Assignment: The answer must consist only of the lines in the records below from the line with "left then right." to the line with "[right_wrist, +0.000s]", both included, copied word for word with every picture left out.

Data in this exercise:
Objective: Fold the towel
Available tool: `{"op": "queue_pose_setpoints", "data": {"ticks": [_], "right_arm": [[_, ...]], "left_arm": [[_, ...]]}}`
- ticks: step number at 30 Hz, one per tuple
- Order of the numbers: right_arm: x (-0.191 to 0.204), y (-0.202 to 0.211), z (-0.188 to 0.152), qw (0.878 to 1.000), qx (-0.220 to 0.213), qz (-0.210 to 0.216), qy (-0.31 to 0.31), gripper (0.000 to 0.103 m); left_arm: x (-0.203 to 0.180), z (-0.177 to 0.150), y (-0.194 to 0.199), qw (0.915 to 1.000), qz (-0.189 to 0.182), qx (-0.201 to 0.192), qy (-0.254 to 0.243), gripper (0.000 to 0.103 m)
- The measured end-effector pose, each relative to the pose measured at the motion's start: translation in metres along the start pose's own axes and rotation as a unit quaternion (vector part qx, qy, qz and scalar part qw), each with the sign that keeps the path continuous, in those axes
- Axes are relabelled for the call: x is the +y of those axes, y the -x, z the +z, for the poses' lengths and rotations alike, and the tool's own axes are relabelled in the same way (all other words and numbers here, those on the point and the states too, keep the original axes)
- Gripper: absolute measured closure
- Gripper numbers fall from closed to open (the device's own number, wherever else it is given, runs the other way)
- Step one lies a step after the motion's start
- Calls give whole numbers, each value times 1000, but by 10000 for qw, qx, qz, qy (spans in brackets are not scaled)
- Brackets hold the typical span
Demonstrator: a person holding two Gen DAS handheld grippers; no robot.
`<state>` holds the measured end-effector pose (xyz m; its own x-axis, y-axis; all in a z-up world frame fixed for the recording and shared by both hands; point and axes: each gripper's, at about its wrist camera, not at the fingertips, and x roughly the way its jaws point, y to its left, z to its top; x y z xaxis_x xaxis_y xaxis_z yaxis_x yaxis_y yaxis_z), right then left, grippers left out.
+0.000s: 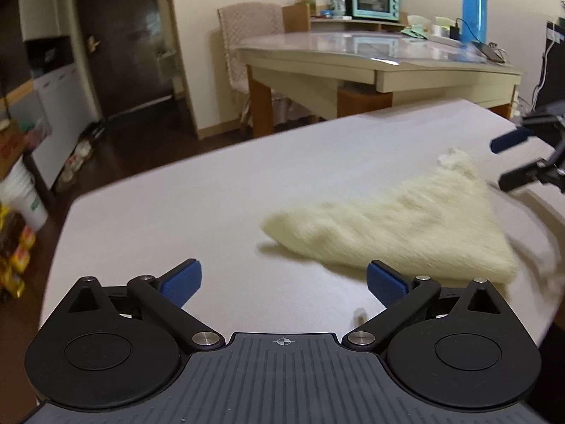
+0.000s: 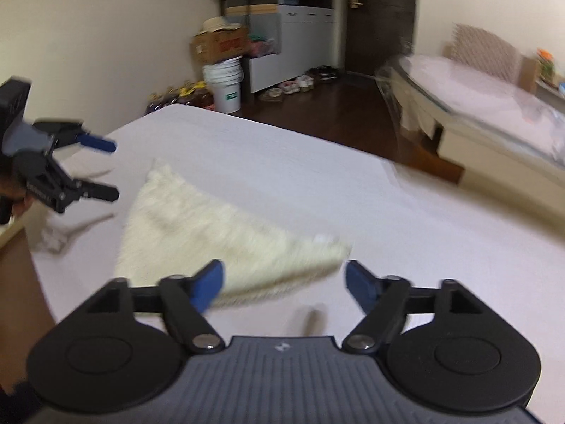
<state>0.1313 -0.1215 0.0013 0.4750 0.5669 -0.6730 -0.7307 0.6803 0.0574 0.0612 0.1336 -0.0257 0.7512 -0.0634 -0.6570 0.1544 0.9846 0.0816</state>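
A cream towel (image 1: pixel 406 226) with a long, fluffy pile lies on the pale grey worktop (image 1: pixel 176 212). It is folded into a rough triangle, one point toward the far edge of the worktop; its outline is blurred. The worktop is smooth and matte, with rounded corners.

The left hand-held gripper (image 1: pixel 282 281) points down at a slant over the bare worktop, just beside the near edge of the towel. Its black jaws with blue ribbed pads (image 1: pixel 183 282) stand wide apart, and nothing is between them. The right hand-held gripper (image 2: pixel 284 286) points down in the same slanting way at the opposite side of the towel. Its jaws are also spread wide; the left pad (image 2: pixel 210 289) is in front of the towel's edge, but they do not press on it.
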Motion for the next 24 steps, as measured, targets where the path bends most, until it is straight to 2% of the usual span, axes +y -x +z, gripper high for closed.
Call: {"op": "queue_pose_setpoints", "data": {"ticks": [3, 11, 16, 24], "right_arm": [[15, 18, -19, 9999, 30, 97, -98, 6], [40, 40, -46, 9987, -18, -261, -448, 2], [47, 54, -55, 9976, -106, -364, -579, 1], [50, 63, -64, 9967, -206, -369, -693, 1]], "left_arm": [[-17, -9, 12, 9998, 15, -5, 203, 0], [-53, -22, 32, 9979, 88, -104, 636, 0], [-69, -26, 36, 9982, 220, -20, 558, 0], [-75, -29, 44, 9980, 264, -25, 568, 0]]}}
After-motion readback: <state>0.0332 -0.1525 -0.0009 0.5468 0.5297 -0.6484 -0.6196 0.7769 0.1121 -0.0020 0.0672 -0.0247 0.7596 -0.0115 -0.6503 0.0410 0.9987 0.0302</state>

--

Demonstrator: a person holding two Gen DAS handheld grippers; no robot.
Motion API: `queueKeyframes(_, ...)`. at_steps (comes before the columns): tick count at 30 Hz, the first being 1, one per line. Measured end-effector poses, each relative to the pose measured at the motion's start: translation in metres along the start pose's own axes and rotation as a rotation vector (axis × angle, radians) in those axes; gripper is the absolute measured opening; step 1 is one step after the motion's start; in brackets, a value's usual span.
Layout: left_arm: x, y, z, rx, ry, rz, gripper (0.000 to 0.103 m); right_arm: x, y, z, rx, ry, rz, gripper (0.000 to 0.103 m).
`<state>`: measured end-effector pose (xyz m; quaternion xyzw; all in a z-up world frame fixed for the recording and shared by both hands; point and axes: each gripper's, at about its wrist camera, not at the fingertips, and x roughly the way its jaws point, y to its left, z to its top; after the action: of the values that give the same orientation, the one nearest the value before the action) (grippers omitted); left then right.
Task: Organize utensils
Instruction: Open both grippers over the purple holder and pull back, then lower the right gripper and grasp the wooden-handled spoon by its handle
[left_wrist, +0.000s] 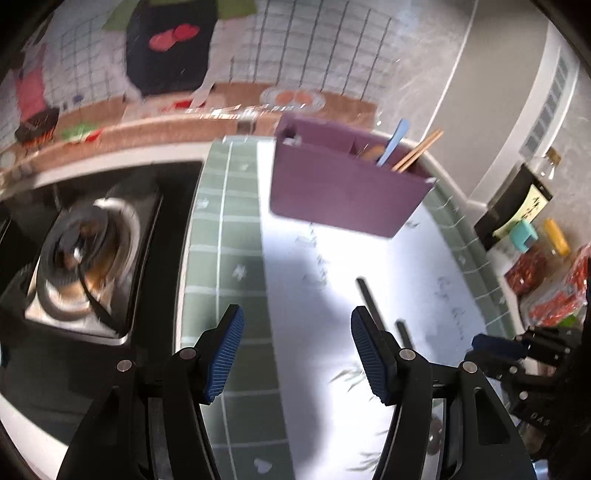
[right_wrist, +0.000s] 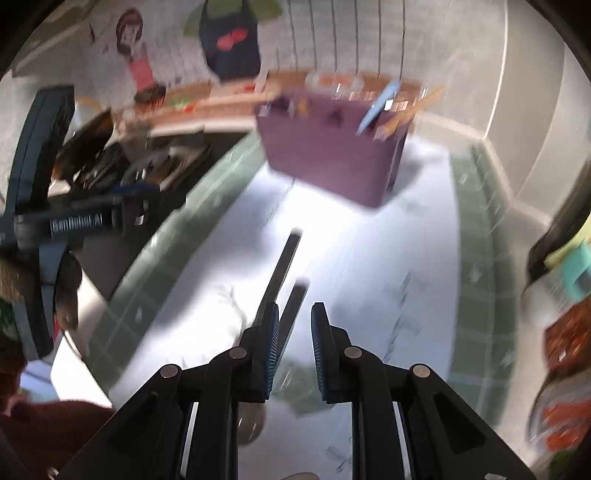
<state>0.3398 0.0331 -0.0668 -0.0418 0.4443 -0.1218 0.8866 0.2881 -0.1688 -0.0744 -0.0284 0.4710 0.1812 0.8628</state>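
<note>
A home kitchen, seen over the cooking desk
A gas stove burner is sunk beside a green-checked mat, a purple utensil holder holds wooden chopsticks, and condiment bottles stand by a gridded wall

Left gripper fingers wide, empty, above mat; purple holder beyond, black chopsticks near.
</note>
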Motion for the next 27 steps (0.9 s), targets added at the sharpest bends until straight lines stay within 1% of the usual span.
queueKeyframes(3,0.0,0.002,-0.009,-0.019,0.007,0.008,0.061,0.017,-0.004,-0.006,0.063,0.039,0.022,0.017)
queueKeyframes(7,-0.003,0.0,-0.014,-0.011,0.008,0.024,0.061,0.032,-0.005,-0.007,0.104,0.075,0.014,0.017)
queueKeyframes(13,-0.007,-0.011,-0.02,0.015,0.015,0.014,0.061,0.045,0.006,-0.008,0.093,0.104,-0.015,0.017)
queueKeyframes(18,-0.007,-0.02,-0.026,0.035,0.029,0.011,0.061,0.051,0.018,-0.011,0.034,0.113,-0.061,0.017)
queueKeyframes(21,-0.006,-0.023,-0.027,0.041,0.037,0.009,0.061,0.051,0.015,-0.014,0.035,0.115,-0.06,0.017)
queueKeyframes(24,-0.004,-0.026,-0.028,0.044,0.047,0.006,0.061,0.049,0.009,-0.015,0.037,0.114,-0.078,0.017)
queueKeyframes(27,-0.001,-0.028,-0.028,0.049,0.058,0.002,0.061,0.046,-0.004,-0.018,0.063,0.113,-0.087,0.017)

Problem solution:
`<state>`: measured end-effector pose (xyz m; quaternion xyzw; all in a z-up world frame fixed for the recording and shared by both hands; point and axes: each gripper's, at about its wrist camera, not at the fingertips, and x roughly the way its jaws point, y to its left, z to its top; after the action: of the values that give the same orientation, the one nearest the value before the action) (grippers omitted); left then right.
Task: Organize utensils
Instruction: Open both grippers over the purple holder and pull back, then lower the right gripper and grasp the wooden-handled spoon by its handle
[left_wrist, +0.000s] 
[right_wrist, +0.000s] 

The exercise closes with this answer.